AIM OF THE TASK: Look below for the lines from the one with "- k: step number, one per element" to the one with "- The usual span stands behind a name", and copy exactly those lines, both ends included.

DATASET ENTRIES:
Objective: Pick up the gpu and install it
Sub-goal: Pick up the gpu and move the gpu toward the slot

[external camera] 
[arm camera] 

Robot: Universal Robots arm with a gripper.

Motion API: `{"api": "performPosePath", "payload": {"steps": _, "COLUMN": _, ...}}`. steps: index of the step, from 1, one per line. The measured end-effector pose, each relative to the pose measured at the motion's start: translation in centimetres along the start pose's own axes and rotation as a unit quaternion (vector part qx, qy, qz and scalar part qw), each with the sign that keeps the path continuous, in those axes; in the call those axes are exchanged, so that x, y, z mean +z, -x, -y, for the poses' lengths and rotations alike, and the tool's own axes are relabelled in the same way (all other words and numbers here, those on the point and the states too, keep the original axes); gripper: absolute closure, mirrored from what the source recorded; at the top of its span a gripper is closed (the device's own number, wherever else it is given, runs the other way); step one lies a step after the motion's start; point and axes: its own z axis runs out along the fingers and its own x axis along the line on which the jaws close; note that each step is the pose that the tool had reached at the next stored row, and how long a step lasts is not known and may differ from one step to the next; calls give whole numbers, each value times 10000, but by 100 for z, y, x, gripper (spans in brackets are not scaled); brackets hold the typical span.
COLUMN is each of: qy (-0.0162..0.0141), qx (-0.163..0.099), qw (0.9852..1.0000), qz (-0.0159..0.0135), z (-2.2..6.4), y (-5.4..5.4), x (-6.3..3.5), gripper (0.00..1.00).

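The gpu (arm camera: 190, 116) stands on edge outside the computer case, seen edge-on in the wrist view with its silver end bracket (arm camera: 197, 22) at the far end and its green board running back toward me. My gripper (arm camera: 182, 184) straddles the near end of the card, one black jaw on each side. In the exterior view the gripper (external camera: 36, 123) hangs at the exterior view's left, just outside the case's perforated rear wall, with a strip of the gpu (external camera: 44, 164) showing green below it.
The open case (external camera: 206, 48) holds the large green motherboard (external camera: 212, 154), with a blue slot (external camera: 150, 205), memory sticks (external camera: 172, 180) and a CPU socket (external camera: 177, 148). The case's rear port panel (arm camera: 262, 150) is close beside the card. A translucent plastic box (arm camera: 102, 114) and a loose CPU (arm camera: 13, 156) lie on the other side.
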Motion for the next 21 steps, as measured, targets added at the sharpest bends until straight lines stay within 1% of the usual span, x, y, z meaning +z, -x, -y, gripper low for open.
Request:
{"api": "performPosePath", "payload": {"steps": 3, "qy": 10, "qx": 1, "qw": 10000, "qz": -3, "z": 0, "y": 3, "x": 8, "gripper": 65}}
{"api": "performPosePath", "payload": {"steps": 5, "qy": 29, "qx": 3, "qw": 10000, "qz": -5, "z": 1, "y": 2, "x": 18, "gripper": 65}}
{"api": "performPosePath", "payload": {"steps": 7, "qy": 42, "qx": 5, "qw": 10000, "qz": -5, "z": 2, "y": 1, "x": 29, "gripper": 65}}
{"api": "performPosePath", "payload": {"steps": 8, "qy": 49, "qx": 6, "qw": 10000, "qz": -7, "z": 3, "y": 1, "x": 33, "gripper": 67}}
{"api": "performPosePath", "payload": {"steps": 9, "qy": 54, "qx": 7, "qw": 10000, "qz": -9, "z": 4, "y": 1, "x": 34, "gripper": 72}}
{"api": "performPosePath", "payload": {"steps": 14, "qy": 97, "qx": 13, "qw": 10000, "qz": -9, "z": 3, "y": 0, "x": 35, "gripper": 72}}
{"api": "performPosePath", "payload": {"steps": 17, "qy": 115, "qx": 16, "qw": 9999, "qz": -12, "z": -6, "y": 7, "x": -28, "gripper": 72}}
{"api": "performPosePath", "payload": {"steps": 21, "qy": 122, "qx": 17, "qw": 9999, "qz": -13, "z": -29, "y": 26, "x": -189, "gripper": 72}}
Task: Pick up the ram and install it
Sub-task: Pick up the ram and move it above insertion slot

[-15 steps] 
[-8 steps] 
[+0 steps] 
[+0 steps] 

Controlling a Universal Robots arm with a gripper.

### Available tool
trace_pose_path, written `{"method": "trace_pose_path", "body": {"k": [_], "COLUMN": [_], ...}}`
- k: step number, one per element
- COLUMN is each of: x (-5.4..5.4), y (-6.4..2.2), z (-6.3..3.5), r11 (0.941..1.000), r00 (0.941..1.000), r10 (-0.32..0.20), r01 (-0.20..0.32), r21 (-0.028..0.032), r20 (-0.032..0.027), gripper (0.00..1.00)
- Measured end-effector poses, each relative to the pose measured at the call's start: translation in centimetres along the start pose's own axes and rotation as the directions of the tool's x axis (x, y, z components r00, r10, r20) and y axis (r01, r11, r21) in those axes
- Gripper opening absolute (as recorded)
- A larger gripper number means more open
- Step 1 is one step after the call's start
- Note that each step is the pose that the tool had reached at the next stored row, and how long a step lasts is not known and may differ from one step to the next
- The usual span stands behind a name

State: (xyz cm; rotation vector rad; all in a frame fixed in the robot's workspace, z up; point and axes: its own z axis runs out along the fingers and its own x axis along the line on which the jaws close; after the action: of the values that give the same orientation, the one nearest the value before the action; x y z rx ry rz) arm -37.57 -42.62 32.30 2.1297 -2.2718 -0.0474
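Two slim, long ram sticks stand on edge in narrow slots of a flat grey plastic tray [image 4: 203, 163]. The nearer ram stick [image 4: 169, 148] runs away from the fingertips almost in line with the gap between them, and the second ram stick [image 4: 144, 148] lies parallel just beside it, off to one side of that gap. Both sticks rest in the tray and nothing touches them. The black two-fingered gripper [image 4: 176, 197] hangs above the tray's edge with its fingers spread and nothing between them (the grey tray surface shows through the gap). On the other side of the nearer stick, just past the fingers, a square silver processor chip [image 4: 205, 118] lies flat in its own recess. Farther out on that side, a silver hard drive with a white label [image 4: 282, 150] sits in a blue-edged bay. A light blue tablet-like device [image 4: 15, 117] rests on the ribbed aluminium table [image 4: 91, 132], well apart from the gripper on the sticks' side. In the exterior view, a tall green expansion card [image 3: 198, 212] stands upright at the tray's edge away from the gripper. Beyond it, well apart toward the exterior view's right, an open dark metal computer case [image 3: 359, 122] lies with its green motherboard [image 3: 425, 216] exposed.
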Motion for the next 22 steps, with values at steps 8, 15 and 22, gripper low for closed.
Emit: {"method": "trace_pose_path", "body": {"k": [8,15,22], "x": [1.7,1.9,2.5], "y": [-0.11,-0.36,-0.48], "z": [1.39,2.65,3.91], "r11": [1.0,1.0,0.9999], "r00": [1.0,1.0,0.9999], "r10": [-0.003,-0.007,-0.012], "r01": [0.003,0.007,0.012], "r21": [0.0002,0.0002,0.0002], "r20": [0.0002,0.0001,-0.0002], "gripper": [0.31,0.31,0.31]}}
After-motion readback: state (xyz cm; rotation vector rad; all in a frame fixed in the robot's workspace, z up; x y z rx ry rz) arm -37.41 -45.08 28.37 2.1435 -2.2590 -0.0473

EXPECTED ANSWER:
- k: step number, one per element
- COLUMN is each of: x (-5.4..5.4), y (-6.4..2.2), z (-6.3..3.5), r11 (0.941..1.000), r00 (0.941..1.000), r10 (-0.32..0.20), r01 (-0.20..0.32), r21 (-0.028..0.032), r20 (-0.032..0.027), gripper (0.00..1.00)
- Measured end-effector poses, each relative to the pose measured at the call's start: translation in centimetres along the start pose's own axes and rotation as the directions of the tool's x axis (x, y, z components r00, r10, r20) and y axis (r01, r11, r21) in those axes
- Gripper opening absolute (as recorded)
- A larger gripper number means more open
- Step 1 is one step after the call's start
- Note that each step is the pose that the tool had reached at the next stored row, and how long a step lasts is not known and may differ from one step to the next
- The usual span stands behind a name

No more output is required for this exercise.